What is a Plenary Council?
A Plenary Council is the highest formal gathering of all local churches in a country. The last Plenary Council in Australia took place in 1937.
Why are we having it?
There are many reasons for having a Plenary Council: Pope Francis has invited the local Church to dialogue; the contemporary society of Australia has changed significantly; and the Royal Commission into Institutional Response to Child Sexual Abuse has been a significant and influential event that requires deep consideration and response.
How do I follow the Plenary Council?
Parts of the first general assembly of the Fifth Plenary Council of Australia are being livestreamed and can be viewed at the Plenary Council website www.plenarycouncil.catholic.org.au
This includes the opening Mass in Perth on October 3 (1.30pm Adelaide time), daily Mass (9am) and part of the morning sessions of the assembly (from 10.30am Adelaide time). The closing Mass in Brisbane on Sunday October 10 will also be livestreamed at 10.30am.
Updates from the general assembly will be provided via the Plenary Council social media sites and Catholic media channels including The Southern Cross (www.thesoutherncross.org.au)
How can I pray with and for Council members?
The Plenary Masses being celebrated online allow people across the country to join in common prayer and worship with the members. Mass booklets for each service are available on the website www.plenarycouncil.catholic.org.au
Where people can gather for Mass, the same prayers, readings and musical suggestions used for the Plenary Council Masses can be downloaded for use in each parish across the country.
In addition, groups and individuals are encouraged to pray the Plenary Council Prayer.
Who is representing the Adelaide Archdiocese?
There are 278 members from across Australia participating in the two Assemblies of the fifth Plenary Council – in October 2021 and July 2022.
Adelaide Archdiocese members:
- Monica Conway
- Ian Cameron
- Kiara Ryan
- Archbishop Patrick O’Regan
- Madeline Forde
- Julian Nguyen
- Fr Philip Marshall
Other local members include:
- Emeritus Bishop Gregory O’Kelly SJ
- John Lochowiak (Aboriginal Catholic Ministry)
- Claire Victory (St Vincent de Paul Society).
- Fr James McEvoy
- 278 members
- 20 expert advisers (periti)
- 1 Canonical committee
- 1 drafting committee
- 1 steering committee
- 1 secretariat
- 1 facilitators
- 7 chairpersons
- 5 observers
- 1 president
- More than 150 volunteers and support staff…will gather virtually to commence the celebration of the Fifth Plenary Council of Australia.
Spiritual conversations – what are they?
A key component of the Plenary Council’s assemblies will help members to consider the 16 questions that make up the Council agenda.
Each day, some of those questions will be the focus of small group discernment, with about 10 members engaging in what is known as ‘spiritual conversations’.
Br Ian Cribb SJ, who led a retreat for the Australian Bishops in 2019, says the ultimate source of this practice is Scripture, in which we see countless examples of important conversations and moments or periods of discernment. Such examples begin in Genesis and run throughout the Old Testament. In the Gospels, we read of many important conversations Jesus has, including with the Samaritan woman and the rich young man.
How does this differ from other processes used for decision-making?
Br Cribb says the critical role that prayer plays in the various aspects of the spiritual conversations is an obvious difference from some other processes.

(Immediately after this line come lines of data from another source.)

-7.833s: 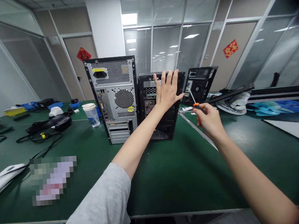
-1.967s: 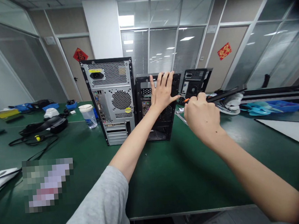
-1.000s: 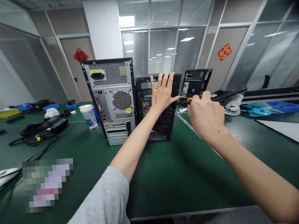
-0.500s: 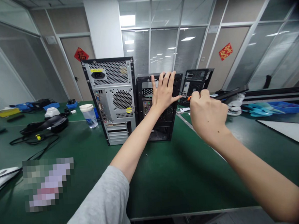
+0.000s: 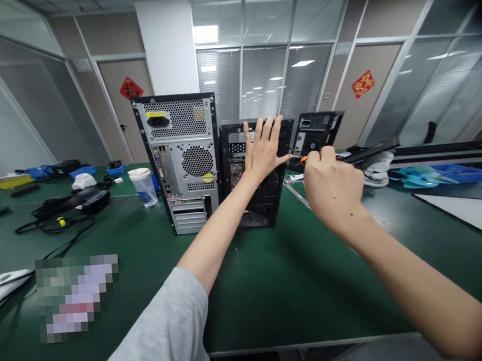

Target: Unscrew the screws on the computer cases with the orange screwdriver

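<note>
My left hand (image 5: 264,148) lies flat with spread fingers against the upper rear of a black computer case (image 5: 255,201) standing on the green table (image 5: 240,290). My right hand (image 5: 333,188) is closed around an orange-handled screwdriver (image 5: 303,158), whose tip points at the right rear edge of the black case. A silver-backed computer case (image 5: 184,159) stands directly to the left of the black one. A third black case (image 5: 318,131) stands farther back on the right.
A lidded plastic cup (image 5: 142,186) stands left of the silver case. A black tool with cables (image 5: 75,202) and blue trays (image 5: 79,171) lie at the far left. A loose dark panel (image 5: 371,151), blue parts (image 5: 434,173) and a white board (image 5: 470,211) lie on the right.
My right hand has brought the screwdriver from beside the black case up to its right rear edge and has stayed there for the last two seconds. My left hand has kept its place.
</note>
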### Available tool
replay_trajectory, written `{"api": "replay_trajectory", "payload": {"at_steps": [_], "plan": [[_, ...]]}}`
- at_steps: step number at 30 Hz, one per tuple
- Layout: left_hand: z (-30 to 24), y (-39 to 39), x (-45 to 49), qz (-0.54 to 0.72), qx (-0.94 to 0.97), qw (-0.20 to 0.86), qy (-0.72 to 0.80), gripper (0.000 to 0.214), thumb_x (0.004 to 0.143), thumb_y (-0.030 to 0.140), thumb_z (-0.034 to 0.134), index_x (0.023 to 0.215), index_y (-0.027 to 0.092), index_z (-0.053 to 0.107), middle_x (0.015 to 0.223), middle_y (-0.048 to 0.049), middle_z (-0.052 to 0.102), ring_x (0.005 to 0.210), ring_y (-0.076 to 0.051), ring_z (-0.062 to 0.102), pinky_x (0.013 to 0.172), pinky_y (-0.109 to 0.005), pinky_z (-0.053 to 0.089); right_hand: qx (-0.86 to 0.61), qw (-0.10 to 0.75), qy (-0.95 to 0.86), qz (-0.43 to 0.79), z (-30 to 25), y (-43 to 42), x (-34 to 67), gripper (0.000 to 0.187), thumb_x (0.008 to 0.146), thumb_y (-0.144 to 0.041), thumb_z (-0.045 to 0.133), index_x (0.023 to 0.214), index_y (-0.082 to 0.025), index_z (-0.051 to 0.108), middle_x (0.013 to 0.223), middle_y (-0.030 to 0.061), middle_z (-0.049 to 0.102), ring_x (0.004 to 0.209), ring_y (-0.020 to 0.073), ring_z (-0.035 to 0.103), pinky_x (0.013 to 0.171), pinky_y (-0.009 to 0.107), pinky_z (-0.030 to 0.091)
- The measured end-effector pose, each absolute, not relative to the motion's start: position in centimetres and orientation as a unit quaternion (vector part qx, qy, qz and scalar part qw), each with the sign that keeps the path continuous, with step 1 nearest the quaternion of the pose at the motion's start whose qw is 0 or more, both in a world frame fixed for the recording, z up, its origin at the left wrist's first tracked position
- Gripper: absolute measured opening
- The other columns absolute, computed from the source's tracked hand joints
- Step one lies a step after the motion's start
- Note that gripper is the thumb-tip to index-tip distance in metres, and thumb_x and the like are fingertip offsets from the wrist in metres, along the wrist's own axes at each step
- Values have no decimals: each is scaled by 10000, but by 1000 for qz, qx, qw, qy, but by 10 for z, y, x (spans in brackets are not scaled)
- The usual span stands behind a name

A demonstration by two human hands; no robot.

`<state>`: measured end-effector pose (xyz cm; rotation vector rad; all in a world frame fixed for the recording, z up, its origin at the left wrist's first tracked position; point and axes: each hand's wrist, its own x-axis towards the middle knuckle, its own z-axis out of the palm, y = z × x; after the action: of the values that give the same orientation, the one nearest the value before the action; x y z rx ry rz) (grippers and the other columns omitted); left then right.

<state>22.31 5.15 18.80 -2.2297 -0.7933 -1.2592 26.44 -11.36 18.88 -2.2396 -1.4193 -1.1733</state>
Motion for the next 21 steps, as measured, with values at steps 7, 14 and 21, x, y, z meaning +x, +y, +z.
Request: {"api": "replay_trajectory", "payload": {"at_steps": [7, 14, 21], "plan": [[188, 50, 222, -454, -813, 222, -289, 861, 774, 563, 590, 1459, 143, 280, 1474, -160, 347, 1413, -345, 187, 1163, -561, -23, -763, 114, -496, -397, 193, -116, 264, 334, 859, -60, 278, 914, -61, 608, 890, 178, 580, 593, 193, 590, 471, 272, 287], [190, 48, 220, -444, -820, 212, -292, 838, 784, 543, 577, 1466, 163, 272, 1485, -149, 332, 1419, -347, 172, 1165, -566, -3, -729, 97, -533, -419, 199, -119, 268, 375, 837, -53, 263, 888, -66, 635, 882, 183, 574, 639, 197, 539, 495, 285, 272], [189, 50, 221, -450, -817, 215, -289, 810, 804, 541, 548, 1462, 154, 279, 1480, -146, 340, 1415, -347, 182, 1161, -575, -11, -716, 101, -548, -420, 205, -121, 272, 395, 884, -76, 248, 897, -79, 643, 883, 176, 585, 746, 224, 521, 555, 304, 278]]}}
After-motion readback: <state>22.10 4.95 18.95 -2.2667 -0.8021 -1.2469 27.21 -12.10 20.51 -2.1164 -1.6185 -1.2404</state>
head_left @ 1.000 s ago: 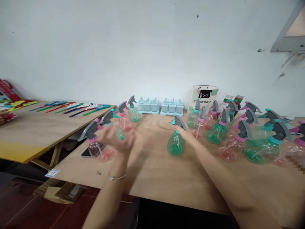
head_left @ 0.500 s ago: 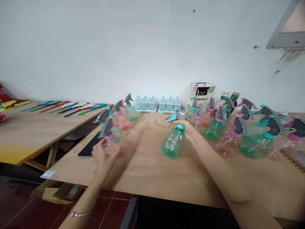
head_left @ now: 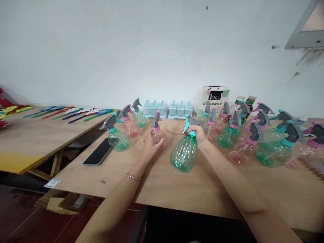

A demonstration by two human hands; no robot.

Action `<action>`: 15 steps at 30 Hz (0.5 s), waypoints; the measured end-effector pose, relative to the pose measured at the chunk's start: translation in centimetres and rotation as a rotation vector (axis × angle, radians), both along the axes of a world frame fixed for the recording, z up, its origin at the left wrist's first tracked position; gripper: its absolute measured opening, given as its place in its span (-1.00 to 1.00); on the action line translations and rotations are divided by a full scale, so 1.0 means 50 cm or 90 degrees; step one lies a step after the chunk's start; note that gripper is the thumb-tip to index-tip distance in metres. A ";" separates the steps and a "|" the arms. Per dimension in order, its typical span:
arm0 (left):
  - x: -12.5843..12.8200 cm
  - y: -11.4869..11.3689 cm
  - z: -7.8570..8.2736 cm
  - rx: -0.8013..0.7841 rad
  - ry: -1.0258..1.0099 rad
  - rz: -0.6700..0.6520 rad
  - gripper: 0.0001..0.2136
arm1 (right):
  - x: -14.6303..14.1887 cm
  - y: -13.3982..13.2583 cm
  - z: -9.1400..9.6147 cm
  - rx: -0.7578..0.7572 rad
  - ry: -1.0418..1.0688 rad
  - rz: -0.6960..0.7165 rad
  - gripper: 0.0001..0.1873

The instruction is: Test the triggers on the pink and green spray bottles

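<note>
My left hand [head_left: 151, 144] is wrapped round the body of a pink spray bottle [head_left: 159, 135] with a grey head and pink collar. In my right hand [head_left: 198, 134] is a green spray bottle [head_left: 184, 154], gripped at its grey and turquoise trigger head and slightly tilted. The two bottles are side by side, apart from each other. Left of my left hand stands a green spray bottle with a turquoise collar [head_left: 118, 140]; behind it are a pink spray bottle [head_left: 130, 127] and a smaller-looking green one [head_left: 139, 118].
Several pink and green spray bottles [head_left: 242, 152] crowd the table's right side. A phone [head_left: 98, 153] lies at left. Light-blue popsicle moulds [head_left: 177, 111] and a printed box [head_left: 212, 101] stand against the wall. Another table [head_left: 30, 138] holds colourful long-handled items [head_left: 76, 113].
My left hand has moved right with the pink spray bottle, from in front of the left-hand bottles to beside the green one. My right hand's bottle has shifted only slightly.
</note>
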State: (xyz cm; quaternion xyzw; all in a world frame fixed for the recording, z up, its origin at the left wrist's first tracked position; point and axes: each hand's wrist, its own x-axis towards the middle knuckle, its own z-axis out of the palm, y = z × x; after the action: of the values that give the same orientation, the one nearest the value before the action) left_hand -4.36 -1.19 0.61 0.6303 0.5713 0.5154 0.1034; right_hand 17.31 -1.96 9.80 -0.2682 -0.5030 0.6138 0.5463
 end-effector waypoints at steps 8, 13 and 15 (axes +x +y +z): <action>-0.005 0.006 -0.009 0.019 -0.008 -0.022 -0.28 | -0.018 -0.014 0.004 0.034 -0.016 0.027 -0.80; -0.007 0.006 -0.012 0.011 0.008 -0.018 -0.27 | -0.029 -0.036 0.023 0.045 0.017 0.009 -0.81; -0.009 0.009 -0.016 0.011 0.007 -0.018 -0.26 | -0.035 -0.042 0.029 0.050 0.000 0.025 -0.80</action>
State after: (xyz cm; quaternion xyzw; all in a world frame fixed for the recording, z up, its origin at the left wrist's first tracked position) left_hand -4.79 -0.76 -0.18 0.6422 0.5585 0.5150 0.1024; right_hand 15.56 -4.06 11.23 -0.2370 -0.5318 0.6041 0.5442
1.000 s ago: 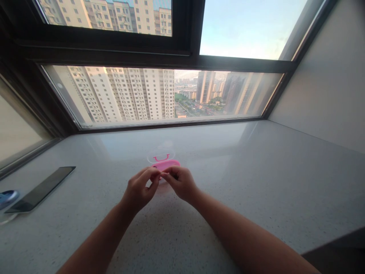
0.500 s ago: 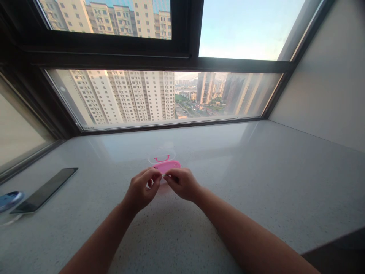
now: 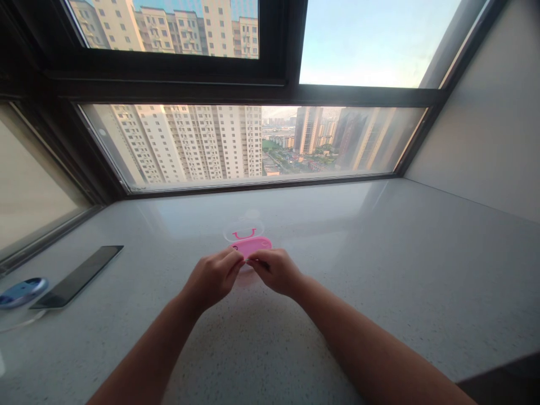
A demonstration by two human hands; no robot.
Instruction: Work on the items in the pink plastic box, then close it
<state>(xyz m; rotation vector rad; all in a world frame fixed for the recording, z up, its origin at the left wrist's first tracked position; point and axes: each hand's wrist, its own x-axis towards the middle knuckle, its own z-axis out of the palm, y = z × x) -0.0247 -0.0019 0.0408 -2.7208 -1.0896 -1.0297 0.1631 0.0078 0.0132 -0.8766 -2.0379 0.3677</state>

But it’s also the disposition that we have to ourselves and to others with whom we are entering into this conversation. We come to the conversation praying for an inner freedom to engage with the process.
We work from the premise that the Spirit of God is at work in the world, in the Church, in our mission and in every person. Our desire is to see what the Trinity is trying to do in the world today and to better collaborate in God’s mission. By doing that, we are entering into spiritual conversations.
Without prayer, discernment is empty; we remain in our heads.
Like all conversations, the critical components are speaking and listening. It is intentional speaking and intentional listening that can create the necessary environment for a genuinely spiritual conversation.
As part of a group, each person will do more listening than talking. That listening should be welcoming and non-judgmental. There should be a sense of respect for and trust in each other.
There will be a chance for the groups to look at the pros and cons of the topic being discerned and to report back to a larger group, and then ultimately the whole group of members, sharing the fruits of their conversation.